Friday, June 17, 2011

County's wellness program falls under ADA safe harbor provision

In Florida, an employer's wellness program can fall within the Americans with Disabilities Act's safe harbor provision when it is designed to develop and administer present and future benefits plans using accepted principles of risk assessment.

Case name: Seff v. Broward County, No. 10-61437-CIV (S.D. Fla. 04/11/11).

Ruling: The U.S. District Court, Southern District of Florida granted summary judgment to a county employer on a class action brought by workers who incurred a $20 charge for declining to participate in a health questionnaire and biometric screening as part of a wellness program.

What it means: In Florida, an employer's wellness program can fall within the Americans with Disabilities Act's safe harbor provision when it is designed to develop and administer present and future benefits plans using accepted principles of risk assessment.

Summary: As a means of addressing escalating health care costs, a county sought ways to improve the overall health of its workforce. The county adopted a wellness program that included a confidential health risk assessment and biometric screening. Personal information from the questionnaire and screening was not disclosed to the county. The county received aggregate data that it considered in creating future benefit plans. Workers who did not complete the questionnaire or screening incurred a $20 charge. A worker filed a class action complaint against the county, alleging that the county violated the ADA by requiring employees to undergo a medical examination and by making medical inquiries of its employees. The U.S. District Court, Southern District of Florida granted summary judgment to the county, holding that the program fell under the safe harbor provision.
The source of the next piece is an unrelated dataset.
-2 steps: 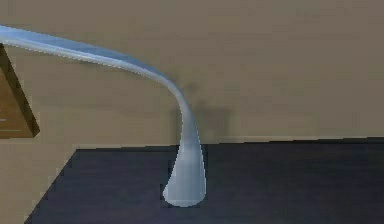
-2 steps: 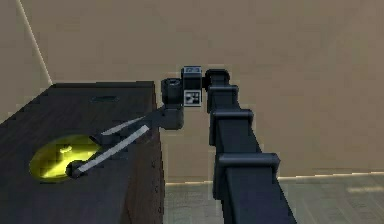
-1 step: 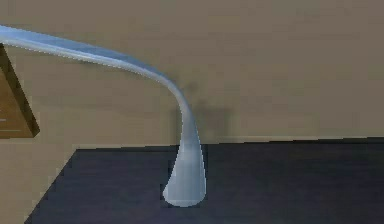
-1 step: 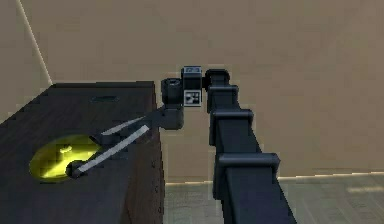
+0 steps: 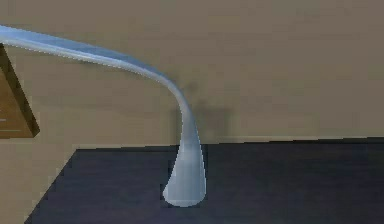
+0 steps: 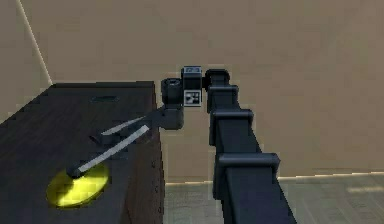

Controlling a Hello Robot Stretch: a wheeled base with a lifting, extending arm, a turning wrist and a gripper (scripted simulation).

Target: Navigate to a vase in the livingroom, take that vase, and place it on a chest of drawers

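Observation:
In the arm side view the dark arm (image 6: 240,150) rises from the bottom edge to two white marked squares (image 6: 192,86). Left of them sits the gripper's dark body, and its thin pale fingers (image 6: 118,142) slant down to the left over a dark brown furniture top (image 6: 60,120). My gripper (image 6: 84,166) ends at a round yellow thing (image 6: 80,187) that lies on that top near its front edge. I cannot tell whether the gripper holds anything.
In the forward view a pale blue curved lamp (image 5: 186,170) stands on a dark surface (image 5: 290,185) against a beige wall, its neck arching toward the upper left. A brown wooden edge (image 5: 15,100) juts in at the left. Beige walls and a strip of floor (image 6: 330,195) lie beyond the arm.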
The safe harbor provision specifies that the ADA's prohibitions of medical examinations and inquiries do not restrict an "organization ... from establishing, sponsoring, observing, or administering the terms of a bona fide benefit plan that are based on underwriting risks, classifying risks, or administering such risks." The workers argued that the wellness program was not a term of the county health insurance program or independently a benefit plan because whether workers participated in the program did not dictate whether they were eligible to receive insurance benefits. The court disagreed, explaining that the insurer paid for and administered the program under its contract with the county and that the program was included on the county's benefits plan handout.

Additionally, the court reasoned that the program was based on underwriting, classifying, and administering risks because it was "designed to develop and administer present and future benefit plans using accepted principles of risk management." The court also reasoned that it was designed to mitigate risks by encouraging employees to improve their health as a way of reducing health care costs.